Lebih lanjut, Firdaus menjelaskan bahwa keluarga yang dibangun atas dasar iman, ilmu, dan akhlak yang baik akan menjadi benteng penting dalam menghadapi berbagai tantangan sosial di era modern. Oleh sebab itu, pembinaan keluarga menjadi salah satu fokus utama LDII dalam menciptakan generasi yang religius, produktif, dan berdaya saing.
Pada kesempatan yang sama, Bupati Indragiri Hulu, Ade Agus Hartanto, menyampaikan ucapan selamat kepada seluruh pasangan pengantin yang telah resmi memasuki jenjang kehidupan rumah tangga. Ia berharap para pasangan mampu membangun keluarga yang sakinah, mawaddah, warahmah serta menjadi teladan bagi masyarakat.
Dalam sambutannya, Bupati menekankan bahwa pernikahan merupakan salah satu fase penting dalam kehidupan manusia yang harus dijalani dengan penuh tanggung jawab, kesabaran, dan komitmen yang kuat.
“Pernikahan ini merupakan awal perjalanan rumah tangga yang penuh berkah. Kunci utama dalam membangun rumah tangga adalah kesabaran. Semoga pernikahan ini menjadi yang pertama dan terakhir serta membawa kebahagiaan dunia dan akhirat,” ujarnya.

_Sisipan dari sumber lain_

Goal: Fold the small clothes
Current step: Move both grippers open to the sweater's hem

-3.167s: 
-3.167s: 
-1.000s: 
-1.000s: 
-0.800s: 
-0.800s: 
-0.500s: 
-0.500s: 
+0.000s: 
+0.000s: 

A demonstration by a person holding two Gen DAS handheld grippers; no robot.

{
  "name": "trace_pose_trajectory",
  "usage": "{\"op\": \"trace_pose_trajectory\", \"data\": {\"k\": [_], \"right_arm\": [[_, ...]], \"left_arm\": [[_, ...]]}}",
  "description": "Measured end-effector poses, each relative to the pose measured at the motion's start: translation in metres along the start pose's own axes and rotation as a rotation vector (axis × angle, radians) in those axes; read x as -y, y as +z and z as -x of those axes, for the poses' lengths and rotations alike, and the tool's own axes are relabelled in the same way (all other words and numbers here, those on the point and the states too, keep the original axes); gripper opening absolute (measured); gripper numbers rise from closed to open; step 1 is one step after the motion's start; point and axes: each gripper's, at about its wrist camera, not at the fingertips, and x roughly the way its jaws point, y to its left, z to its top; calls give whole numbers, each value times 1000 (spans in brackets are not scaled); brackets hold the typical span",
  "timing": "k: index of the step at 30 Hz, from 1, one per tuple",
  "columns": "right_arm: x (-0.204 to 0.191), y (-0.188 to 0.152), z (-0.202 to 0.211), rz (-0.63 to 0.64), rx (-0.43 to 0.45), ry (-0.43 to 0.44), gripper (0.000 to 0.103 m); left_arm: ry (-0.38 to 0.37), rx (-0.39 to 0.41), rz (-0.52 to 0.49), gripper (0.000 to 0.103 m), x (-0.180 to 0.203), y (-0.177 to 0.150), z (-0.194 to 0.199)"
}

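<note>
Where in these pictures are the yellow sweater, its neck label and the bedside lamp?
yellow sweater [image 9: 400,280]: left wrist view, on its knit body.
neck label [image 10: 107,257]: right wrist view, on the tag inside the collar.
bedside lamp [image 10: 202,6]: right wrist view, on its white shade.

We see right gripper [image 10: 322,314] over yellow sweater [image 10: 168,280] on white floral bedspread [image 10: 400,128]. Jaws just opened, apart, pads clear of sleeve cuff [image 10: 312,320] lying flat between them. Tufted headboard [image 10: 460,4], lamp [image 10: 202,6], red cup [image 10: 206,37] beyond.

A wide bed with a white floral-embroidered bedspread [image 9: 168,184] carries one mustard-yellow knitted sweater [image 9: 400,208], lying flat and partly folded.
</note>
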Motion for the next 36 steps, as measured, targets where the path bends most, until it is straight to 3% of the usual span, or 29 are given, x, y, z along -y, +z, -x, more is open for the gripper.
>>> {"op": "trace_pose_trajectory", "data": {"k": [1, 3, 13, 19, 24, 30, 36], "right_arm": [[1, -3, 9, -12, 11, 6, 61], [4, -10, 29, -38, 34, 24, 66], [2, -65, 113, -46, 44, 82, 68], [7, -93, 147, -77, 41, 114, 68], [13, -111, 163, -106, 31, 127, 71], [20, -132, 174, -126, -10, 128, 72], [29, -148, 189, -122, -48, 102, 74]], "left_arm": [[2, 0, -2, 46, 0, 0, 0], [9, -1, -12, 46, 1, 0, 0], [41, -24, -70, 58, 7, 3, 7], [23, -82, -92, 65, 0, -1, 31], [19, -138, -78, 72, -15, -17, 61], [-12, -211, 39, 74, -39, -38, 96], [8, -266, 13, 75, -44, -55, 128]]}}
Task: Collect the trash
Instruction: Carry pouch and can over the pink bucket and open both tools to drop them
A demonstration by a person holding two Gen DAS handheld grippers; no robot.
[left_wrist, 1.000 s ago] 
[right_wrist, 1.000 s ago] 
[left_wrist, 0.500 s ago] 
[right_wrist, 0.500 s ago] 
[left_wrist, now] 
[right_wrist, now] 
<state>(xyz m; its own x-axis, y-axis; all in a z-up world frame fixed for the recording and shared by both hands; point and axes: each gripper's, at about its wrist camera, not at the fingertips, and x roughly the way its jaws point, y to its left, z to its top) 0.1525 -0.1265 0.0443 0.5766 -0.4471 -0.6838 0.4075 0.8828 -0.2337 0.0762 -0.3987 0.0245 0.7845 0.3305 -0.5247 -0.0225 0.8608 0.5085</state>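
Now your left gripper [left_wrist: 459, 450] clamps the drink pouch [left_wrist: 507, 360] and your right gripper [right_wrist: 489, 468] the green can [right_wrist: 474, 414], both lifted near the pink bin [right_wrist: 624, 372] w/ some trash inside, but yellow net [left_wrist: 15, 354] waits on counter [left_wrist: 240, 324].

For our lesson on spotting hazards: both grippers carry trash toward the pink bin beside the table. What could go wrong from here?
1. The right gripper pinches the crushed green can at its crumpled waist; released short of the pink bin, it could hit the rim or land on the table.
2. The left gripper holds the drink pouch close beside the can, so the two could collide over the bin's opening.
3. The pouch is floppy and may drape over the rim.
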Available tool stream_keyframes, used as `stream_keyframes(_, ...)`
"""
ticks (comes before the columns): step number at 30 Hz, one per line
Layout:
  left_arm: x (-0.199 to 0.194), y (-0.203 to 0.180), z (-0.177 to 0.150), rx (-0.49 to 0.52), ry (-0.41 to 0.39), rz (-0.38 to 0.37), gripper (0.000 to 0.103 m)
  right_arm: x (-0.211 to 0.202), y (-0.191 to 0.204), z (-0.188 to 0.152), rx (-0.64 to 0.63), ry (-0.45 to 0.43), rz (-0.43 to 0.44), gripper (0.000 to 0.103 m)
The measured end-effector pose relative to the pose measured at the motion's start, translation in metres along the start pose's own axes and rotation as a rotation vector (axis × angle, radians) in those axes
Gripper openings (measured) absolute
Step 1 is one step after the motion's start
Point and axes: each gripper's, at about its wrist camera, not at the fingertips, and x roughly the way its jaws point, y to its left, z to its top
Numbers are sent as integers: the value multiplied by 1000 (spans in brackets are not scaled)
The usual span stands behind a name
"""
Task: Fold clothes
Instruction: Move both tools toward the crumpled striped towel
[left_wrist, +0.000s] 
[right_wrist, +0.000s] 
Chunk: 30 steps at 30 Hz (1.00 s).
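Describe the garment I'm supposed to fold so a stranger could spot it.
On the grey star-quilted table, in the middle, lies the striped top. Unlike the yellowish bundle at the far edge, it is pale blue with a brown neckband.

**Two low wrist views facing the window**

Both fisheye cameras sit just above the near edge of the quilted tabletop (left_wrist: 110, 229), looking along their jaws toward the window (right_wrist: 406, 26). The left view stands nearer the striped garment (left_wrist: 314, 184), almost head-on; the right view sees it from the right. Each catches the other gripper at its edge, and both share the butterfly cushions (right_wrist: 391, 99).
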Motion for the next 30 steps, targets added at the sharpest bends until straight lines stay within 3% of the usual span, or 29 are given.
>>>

Bupati juga mengingatkan pentingnya menjaga kualitas keimanan dalam kehidupan keluarga. Menurutnya, keluarga yang dibangun di atas pondasi spiritual yang kuat akan mampu menghadapi berbagai dinamika kehidupan dengan lebih bijaksana dan harmonis.
Ia berpesan agar seluruh pasangan senantiasa menjaga ibadah wajib, khususnya salat lima waktu, serta memperbanyak amalan-amalan sunnah sebagai bekal membangun rumah tangga yang penuh keberkahan.
“Dengan iman yang kuat, insyaallah rumah tangga akan kokoh dan mampu memberikan manfaat bagi agama, masyarakat, daerah, dan bangsa,” tambahnya.
Menurut Bupati, keluarga yang harmonis tidak hanya melahirkan kebahagiaan bagi anggota keluarga itu sendiri, tetapi juga berkontribusi dalam menciptakan stabilitas sosial, memperkuat nilai-nilai moral, serta mendukung pembangunan daerah secara berkelanjutan.
Kegiatan tasyakuran nikah massal tersebut berlangsung penuh kehangatan dan kekeluargaan. Acara turut dihadiri Ketua TP PKK Kabupaten Indragiri Hulu Suci Rahmiani, Asisten II Sekretariat Daerah Kabupaten Inhu, Kepala Badan Kesatuan Bangsa dan Politik (Kesbangpol) Inhu, Camat Pasir Penyu, Kapolsek Pasir Penyu, tokoh agama, tokoh masyarakat, serta sejumlah tamu undangan lainnya.
Melalui pelaksanaan nikah massal ini, LDII Kabupaten Indragiri Hulu menunjukkan komitmennya dalam mendukung pembangunan karakter bangsa melalui pembentukan keluarga-keluarga yang religius, harmonis, dan berdaya guna. Di tengah berbagai tantangan sosial yang terus berkembang, keluarga tetap menjadi pilar utama dalam menjaga ketahanan moral, memperkuat nilai keagamaan, serta melahirkan generasi penerus yang berkualitas untuk masa depan Indonesia.